Along with his guide dog Jasper, Derek manages to get about but all of that will change once the E bus service is given the chop.
"If I get a taxi from Cheltenham to come and pick me up and take me back into Cheltenham it's around £34 for the return trip, which has a huge impact.
"I can't pop into town two or three times a week and spend £100 a week on taxis just to get into town", he says.
But he is not alone, Viviene Paxford lives just down the road.
She suffers from arthritis and has trouble getting around on her own. She relies on the buses like many other elderly people in the village do.
She said: "I can't walk down to the village because I have arthritis.

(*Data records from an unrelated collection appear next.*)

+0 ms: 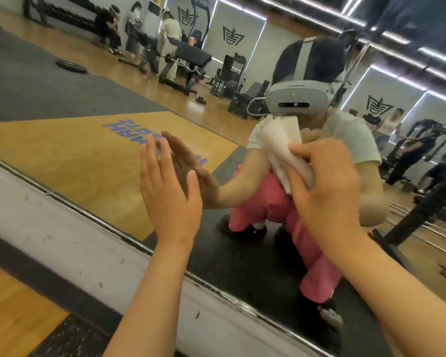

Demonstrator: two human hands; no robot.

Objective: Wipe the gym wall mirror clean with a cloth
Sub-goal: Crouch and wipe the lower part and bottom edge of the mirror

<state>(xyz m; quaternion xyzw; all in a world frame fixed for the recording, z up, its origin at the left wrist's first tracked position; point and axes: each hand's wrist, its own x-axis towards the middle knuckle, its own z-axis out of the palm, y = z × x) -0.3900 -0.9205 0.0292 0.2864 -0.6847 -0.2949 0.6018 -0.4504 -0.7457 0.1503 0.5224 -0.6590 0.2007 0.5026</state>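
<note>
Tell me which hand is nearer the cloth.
Right. The right hand grips the white cloth, pressing it to the mirror; the left hand is open, off to the cloth's left and apart from it.

So the mirror (88, 99) is right in front, slanting across the view. Left hand (165, 191) sits flat against it. Right hand (327, 191) is off to its right, well apart, with the cloth (283, 148) between its fingers and the mirror, poking out above them. A ledge (62, 228) runs under the mirror, floor (11, 305) below that.
</note>
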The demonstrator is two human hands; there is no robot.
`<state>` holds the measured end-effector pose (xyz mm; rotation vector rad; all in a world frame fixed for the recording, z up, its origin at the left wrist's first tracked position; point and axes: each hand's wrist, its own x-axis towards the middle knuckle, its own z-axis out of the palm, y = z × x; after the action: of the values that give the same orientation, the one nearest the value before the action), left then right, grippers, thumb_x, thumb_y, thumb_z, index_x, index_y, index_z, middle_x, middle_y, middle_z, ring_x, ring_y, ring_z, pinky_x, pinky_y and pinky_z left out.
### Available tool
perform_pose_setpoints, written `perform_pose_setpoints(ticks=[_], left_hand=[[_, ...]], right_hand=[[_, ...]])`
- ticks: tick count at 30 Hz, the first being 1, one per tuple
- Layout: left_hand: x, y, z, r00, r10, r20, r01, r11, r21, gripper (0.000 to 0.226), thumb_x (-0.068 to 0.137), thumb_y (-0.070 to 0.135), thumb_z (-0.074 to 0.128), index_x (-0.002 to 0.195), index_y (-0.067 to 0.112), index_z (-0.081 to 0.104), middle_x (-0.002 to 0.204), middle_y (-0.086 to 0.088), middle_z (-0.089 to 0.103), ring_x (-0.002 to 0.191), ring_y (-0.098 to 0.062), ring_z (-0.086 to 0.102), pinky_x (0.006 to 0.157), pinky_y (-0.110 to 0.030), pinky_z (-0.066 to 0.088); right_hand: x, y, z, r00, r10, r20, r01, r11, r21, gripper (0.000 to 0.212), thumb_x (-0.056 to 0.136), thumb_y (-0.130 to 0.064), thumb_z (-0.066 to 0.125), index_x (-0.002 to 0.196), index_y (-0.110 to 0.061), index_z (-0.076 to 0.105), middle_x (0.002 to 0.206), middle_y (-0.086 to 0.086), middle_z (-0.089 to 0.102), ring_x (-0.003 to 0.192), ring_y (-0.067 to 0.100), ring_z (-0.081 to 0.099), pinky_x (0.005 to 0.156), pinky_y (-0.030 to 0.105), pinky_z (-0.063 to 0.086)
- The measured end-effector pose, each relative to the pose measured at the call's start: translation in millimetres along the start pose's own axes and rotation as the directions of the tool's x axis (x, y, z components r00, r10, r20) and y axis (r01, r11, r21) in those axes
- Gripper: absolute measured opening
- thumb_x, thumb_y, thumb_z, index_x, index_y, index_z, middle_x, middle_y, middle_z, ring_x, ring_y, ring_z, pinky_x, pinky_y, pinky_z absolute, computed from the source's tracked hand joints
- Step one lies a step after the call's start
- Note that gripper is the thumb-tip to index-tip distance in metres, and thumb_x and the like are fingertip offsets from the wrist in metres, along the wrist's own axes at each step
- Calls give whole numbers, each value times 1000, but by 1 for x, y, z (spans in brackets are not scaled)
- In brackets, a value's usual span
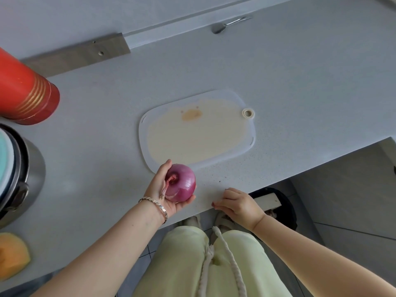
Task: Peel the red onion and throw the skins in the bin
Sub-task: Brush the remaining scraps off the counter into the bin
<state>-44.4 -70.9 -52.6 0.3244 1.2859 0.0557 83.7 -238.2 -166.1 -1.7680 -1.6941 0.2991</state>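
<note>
Red onion (181, 182) cupped in the left hand (166, 190), just off the cutting board (198, 133).
Right hand (237, 203), fingers curled, rests at the table (300, 82) edge; below it, what looks like the dark bin (287, 207). Pot (25, 174) and red canister (25, 91) sit well left.

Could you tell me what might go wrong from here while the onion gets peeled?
The onion sits in the left hand above the counter, not the bin, so loose skin may land on the worktop or floor. The bin is partly under the counter edge, so tossed skins could miss it.
</note>
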Motion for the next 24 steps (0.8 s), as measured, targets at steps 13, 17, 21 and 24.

"If I did manage to walk down I wouldn't be able to walk back up with shopping, so effectively it's cut me off from going to the doctors, the grocery shop, Tesco's, the chemist, anywhere really."
Another resident Glyn Taylor worries about what this cut means for the locals.
He said: "It's going to leave us virtually totally isolated, so I'm not very happy about it because the majority of people here are pensioners who can't drive like I can.
"I've had to let my car go because of cataracts, and I'm totally dependent on this one bus."
Stagecoach says that the route has become financially unsustainable because of low passenger numbers.
In a statement, it said: "We have worked hard to ensure that the majority of customers will retain a bus service through changes to Service D, which will now serve a wider area of Bishop's Cleeve."